Assignment: Find all lines below containing the string "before" and return them.

Input data:
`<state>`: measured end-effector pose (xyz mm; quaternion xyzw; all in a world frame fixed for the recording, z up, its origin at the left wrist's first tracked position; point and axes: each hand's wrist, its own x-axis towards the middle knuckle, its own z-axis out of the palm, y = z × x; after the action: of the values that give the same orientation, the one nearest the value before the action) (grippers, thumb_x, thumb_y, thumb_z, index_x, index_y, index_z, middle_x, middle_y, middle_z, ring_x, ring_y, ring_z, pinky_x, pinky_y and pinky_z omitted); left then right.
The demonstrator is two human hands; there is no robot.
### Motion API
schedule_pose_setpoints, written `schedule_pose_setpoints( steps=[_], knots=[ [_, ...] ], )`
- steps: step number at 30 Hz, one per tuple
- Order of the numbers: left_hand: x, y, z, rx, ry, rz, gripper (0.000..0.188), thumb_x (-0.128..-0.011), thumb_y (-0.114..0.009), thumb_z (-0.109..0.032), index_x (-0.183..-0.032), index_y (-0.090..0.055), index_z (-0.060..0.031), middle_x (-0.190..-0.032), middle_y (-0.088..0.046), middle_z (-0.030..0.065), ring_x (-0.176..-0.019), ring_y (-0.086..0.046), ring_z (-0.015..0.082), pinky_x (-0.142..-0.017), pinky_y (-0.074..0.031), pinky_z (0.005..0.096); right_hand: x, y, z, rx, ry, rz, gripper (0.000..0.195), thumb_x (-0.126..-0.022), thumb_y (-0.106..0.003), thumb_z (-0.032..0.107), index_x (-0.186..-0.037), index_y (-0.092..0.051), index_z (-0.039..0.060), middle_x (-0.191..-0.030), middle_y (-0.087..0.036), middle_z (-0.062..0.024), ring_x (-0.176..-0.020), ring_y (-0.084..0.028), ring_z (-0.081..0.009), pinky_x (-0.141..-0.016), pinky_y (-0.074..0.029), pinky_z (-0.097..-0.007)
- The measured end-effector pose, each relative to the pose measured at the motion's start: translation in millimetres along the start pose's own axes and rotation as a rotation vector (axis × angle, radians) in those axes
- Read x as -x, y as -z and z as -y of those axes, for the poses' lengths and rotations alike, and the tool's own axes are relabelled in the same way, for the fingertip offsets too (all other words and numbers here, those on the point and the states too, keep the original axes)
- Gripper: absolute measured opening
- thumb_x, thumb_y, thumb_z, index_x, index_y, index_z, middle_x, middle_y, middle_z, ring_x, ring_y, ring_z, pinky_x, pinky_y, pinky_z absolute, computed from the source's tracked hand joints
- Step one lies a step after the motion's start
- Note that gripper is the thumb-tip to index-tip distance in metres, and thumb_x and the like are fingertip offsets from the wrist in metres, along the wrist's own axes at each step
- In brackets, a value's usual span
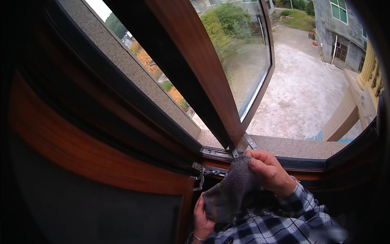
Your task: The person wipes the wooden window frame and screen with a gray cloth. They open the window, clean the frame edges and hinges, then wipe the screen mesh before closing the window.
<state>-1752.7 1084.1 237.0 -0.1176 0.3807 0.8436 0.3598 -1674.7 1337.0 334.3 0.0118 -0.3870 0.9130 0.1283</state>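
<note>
A grey terry cloth [230,190] is stretched between my two hands. My right hand [269,170] pinches its upper corner between thumb and fingers, close to the metal hinge arm [251,141] under the opened window sash [218,79]. Lower down and to the left, my left hand [203,215] grips the cloth's other end, its fingers partly hidden behind it. The sash is wood-coloured, holds a glass pane and swings outward. Behind the cloth runs the window frame's lower track, partly covered by it.
A second wood-trimmed panel [122,180] with a dark mesh-like surface stands open at the left, with a metal hinge [213,172] at its corner. Beyond the frame lies a stone sill [292,146], then a concrete yard [292,91] below and a balustrade [365,67] at the right.
</note>
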Motion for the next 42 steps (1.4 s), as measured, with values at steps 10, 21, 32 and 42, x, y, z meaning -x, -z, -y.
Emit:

Exercise result:
`<state>`: measured end-effector pose (xyz mm; quaternion xyzw; all in a world frame fixed for the recording, z up, its origin at the left wrist's first tracked position; point and axes: each hand's wrist, its own x-axis towards the middle knuckle, its own z-axis out of the palm, y = z × x; after the action: of the values that give the same orientation, the one nearest the value before the action) (grippers, thumb_x, thumb_y, thumb_z, index_x, index_y, index_z, middle_x, middle_y, middle_z, ring_x, ring_y, ring_z, pinky_x, pinky_y and pinky_z omitted); left then right.
Your task: The person wipes the wooden window frame and screen with a gray cloth. They open the window, clean the frame edges and hinges, then wipe the screen mesh before closing the window.

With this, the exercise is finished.